» TASK TO CARRY OUT
Go through the material line by line and copy each one with the word "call".

SOURCE MATERIAL section start

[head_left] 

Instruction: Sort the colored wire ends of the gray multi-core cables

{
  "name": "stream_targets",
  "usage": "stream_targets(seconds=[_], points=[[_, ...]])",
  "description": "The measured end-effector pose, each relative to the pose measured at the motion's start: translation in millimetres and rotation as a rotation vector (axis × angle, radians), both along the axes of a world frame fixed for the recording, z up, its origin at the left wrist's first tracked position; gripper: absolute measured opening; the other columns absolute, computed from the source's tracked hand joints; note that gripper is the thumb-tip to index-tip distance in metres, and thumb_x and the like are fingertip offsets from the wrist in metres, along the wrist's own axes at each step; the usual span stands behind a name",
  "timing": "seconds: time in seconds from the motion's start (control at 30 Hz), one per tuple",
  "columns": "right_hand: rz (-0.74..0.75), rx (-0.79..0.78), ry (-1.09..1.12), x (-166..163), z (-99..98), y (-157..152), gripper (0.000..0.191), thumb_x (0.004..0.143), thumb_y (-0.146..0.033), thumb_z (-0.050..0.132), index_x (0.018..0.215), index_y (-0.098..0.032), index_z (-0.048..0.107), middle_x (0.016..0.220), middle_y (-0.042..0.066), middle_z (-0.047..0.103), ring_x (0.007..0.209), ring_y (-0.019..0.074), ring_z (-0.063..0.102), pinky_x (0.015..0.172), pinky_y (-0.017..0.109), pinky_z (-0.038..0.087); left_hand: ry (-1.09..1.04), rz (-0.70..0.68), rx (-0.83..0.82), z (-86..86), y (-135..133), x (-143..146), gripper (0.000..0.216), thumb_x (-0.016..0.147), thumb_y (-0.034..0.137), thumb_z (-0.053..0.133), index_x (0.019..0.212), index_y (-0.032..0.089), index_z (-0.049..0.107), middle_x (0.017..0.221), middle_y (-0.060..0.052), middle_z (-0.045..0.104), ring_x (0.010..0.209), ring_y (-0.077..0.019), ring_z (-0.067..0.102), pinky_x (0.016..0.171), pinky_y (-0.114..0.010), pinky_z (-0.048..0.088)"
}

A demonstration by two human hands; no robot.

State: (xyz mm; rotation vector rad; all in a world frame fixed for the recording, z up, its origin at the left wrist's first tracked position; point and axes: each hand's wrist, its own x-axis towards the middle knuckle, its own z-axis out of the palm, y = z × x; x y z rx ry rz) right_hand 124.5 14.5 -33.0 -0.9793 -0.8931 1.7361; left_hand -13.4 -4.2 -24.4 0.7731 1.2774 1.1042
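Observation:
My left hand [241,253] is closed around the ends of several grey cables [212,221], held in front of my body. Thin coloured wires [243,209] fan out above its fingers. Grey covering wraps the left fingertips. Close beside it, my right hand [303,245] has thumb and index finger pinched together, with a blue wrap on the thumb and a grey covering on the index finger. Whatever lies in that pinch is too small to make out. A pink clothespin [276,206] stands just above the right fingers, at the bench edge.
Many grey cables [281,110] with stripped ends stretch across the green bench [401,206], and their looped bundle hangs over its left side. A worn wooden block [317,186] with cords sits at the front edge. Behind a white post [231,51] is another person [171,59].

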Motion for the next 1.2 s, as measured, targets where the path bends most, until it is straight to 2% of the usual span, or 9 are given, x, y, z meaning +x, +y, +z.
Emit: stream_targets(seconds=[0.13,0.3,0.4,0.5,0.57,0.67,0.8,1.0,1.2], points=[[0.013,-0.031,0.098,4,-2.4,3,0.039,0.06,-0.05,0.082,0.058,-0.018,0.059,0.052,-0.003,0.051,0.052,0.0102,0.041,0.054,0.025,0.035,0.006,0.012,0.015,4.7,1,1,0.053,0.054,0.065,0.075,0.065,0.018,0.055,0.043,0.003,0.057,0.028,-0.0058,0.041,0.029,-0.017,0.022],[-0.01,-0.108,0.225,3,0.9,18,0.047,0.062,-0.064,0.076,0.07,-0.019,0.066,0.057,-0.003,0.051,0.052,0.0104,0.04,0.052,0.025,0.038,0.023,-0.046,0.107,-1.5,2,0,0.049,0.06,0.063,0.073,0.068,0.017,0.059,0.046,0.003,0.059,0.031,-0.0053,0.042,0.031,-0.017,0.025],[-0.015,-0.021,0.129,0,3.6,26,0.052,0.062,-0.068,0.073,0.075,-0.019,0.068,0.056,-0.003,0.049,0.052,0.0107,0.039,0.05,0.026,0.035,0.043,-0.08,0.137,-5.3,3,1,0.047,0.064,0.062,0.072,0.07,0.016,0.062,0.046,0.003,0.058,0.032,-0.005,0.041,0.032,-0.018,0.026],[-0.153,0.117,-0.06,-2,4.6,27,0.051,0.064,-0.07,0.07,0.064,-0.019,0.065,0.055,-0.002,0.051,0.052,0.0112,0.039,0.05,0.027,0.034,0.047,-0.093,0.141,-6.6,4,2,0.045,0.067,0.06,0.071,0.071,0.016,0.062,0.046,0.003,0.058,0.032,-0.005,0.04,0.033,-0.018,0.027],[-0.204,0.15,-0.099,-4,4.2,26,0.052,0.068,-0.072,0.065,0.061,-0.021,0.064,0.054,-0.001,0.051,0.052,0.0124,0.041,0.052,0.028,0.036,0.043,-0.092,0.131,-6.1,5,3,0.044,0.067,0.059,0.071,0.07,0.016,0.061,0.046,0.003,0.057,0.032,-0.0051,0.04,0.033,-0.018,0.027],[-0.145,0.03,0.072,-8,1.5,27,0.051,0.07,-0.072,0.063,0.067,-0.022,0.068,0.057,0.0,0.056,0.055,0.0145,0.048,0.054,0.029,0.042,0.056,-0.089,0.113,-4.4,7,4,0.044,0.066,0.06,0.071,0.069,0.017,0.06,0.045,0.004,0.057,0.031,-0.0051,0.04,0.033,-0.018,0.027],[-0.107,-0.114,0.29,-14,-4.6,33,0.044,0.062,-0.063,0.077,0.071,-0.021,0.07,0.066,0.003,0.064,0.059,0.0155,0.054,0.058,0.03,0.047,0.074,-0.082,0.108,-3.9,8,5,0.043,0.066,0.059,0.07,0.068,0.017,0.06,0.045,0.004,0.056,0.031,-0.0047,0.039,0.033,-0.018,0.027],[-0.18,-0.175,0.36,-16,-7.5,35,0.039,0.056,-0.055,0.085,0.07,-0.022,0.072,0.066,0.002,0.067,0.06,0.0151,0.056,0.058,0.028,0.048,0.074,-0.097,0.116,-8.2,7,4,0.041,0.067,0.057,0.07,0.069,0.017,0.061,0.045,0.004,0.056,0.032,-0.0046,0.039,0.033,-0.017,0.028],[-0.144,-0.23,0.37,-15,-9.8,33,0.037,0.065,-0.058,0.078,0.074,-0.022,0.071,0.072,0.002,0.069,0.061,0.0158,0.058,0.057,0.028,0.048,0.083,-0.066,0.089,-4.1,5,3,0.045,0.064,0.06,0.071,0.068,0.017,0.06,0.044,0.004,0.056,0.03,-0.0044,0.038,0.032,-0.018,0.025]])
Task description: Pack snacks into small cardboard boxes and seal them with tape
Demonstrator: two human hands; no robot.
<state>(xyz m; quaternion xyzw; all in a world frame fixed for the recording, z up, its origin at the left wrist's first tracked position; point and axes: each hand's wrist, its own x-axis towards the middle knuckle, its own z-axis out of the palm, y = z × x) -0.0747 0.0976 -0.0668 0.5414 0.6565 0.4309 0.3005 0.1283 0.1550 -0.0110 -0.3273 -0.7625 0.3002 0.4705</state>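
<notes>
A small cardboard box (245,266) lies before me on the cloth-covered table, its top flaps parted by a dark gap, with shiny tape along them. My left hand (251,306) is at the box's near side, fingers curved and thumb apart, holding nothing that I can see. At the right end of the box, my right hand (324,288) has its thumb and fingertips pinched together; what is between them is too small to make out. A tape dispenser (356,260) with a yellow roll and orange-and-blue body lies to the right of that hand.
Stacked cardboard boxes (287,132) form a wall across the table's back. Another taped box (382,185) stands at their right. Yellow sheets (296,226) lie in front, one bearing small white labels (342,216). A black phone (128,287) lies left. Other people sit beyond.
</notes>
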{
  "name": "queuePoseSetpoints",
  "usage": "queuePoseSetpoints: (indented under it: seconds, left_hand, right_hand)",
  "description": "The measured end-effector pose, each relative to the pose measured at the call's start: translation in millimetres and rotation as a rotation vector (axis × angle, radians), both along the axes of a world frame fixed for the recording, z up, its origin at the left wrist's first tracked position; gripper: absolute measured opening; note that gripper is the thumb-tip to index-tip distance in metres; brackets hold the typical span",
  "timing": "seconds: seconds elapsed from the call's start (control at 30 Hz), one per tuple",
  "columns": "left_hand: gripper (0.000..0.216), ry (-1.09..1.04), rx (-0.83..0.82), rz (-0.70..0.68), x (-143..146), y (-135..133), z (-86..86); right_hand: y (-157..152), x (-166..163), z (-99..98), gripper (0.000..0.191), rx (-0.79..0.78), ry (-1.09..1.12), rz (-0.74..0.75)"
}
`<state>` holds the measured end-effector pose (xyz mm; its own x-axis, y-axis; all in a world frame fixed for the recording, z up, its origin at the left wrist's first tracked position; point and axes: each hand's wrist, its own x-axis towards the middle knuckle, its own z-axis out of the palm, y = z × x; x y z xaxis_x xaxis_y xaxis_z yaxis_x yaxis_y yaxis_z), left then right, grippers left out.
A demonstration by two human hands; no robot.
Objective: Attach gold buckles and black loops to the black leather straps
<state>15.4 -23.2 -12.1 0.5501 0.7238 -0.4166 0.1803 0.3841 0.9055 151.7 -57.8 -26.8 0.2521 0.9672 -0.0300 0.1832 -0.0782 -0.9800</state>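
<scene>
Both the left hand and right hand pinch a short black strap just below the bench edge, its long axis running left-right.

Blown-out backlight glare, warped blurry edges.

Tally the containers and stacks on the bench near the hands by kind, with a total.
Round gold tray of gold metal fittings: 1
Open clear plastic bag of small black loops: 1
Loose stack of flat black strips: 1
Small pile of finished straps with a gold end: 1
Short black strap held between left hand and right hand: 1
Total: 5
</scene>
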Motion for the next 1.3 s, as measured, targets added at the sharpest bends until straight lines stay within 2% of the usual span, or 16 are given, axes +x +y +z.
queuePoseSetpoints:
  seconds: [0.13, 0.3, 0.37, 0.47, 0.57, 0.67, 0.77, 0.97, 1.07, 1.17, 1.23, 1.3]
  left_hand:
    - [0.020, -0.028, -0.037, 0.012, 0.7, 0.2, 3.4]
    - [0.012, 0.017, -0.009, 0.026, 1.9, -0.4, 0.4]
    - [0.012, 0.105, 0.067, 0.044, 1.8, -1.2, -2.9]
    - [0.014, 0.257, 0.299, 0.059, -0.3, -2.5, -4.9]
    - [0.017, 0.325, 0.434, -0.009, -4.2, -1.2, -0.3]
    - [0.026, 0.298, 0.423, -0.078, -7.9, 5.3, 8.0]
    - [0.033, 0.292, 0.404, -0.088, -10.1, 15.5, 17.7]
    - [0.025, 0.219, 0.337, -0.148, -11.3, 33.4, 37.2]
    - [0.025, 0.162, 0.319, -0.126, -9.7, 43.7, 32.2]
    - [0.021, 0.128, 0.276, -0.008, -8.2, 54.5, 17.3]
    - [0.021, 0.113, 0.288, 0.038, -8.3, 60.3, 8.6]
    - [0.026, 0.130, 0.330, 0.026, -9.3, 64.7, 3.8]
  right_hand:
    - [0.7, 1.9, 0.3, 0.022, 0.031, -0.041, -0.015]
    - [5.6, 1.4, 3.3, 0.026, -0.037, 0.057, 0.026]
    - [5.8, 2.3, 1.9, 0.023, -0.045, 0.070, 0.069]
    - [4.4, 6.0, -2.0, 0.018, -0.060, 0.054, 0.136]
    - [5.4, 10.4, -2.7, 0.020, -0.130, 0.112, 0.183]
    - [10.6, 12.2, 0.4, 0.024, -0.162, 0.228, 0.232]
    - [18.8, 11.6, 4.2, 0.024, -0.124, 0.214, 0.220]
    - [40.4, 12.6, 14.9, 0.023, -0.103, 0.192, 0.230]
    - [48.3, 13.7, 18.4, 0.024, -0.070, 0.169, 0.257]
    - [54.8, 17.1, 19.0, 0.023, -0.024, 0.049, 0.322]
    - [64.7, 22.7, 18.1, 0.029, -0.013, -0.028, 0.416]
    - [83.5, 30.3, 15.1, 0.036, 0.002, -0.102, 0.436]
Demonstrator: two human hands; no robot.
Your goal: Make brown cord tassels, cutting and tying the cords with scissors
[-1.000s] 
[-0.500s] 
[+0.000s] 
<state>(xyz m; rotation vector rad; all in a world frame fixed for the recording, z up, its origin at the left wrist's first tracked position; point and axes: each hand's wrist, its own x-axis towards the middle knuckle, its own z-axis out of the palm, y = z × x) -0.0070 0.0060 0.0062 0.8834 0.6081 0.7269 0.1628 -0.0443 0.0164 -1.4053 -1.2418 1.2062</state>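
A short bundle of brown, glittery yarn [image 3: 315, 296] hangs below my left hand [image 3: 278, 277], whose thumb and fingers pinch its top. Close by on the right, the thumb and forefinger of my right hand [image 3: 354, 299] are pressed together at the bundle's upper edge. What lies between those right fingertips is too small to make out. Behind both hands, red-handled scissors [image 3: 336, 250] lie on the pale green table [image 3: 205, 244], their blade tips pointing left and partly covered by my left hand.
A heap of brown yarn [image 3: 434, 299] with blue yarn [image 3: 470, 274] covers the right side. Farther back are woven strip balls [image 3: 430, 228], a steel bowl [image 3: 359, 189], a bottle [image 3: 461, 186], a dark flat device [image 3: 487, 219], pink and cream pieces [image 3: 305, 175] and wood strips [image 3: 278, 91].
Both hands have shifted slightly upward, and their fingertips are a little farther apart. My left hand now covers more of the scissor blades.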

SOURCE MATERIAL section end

» WORKED SOLUTION
  "description": "The measured end-effector pose, each relative to the pose measured at the call's start: translation in millimetres and rotation as a rotation vector (axis × angle, radians), both along the axes of a world frame fixed for the recording, z up, its origin at the left wrist's first tracked position; gripper: absolute measured opening; note that gripper is the thumb-tip to index-tip distance in metres; brackets hold the typical span",
  "timing": "seconds: seconds elapsed from the call's start (control at 30 Hz), one per tuple",

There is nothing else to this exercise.